Print the listing exactly.

──────────────────────────────

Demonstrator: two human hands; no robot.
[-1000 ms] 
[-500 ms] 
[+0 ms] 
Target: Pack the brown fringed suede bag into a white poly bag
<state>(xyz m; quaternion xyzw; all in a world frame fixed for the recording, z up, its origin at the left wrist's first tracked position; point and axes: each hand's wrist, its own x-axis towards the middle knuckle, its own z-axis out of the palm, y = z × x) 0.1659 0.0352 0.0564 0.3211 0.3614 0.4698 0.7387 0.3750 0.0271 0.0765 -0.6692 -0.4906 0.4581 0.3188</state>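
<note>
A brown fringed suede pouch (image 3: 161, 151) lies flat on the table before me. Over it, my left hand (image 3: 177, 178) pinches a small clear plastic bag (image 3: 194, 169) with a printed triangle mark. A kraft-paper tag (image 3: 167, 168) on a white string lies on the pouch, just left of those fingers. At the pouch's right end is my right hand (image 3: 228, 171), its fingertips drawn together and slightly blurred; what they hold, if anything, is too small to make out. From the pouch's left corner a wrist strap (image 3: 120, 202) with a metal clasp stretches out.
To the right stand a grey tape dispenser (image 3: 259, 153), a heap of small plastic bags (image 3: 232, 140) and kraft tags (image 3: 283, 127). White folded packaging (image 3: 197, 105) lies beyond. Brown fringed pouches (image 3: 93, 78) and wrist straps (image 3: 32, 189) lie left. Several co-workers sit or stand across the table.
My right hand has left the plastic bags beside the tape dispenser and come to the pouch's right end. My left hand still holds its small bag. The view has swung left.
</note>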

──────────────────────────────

**REPLY**:
Demonstrator: two human hands; no robot.
[-1000 ms] 
[-500 ms] 
[+0 ms] 
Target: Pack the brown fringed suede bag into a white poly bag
<state>(xyz m; quaternion xyzw; all in a world frame fixed for the recording, z up, its origin at the left wrist's first tracked position; point and axes: each hand's wrist, its own x-axis towards the middle knuckle, its own z-axis out of the palm, y = z × x) 0.1659 0.0352 0.0564 0.3211 0.3614 0.4698 0.7387 0.3750 0.0271 0.0765 -0.6692 -0.4906 0.4581 0.3188</state>
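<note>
A brown fringed suede pouch (image 3: 161, 151) lies flat on the table before me. Over it, my left hand (image 3: 177, 178) pinches a small clear plastic bag (image 3: 194, 169) with a printed triangle mark. A kraft-paper tag (image 3: 167, 168) on a white string lies on the pouch, just left of those fingers. At the pouch's right end is my right hand (image 3: 228, 171), its fingertips drawn together and slightly blurred; what they hold, if anything, is too small to make out. From the pouch's left corner a wrist strap (image 3: 120, 202) with a metal clasp stretches out.
To the right stand a grey tape dispenser (image 3: 259, 153), a heap of small plastic bags (image 3: 232, 140) and kraft tags (image 3: 283, 127). White folded packaging (image 3: 197, 105) lies beyond. Brown fringed pouches (image 3: 93, 78) and wrist straps (image 3: 32, 189) lie left. Several co-workers sit or stand across the table.
My right hand has left the plastic bags beside the tape dispenser and come to the pouch's right end. My left hand still holds its small bag. The view has swung left.
</note>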

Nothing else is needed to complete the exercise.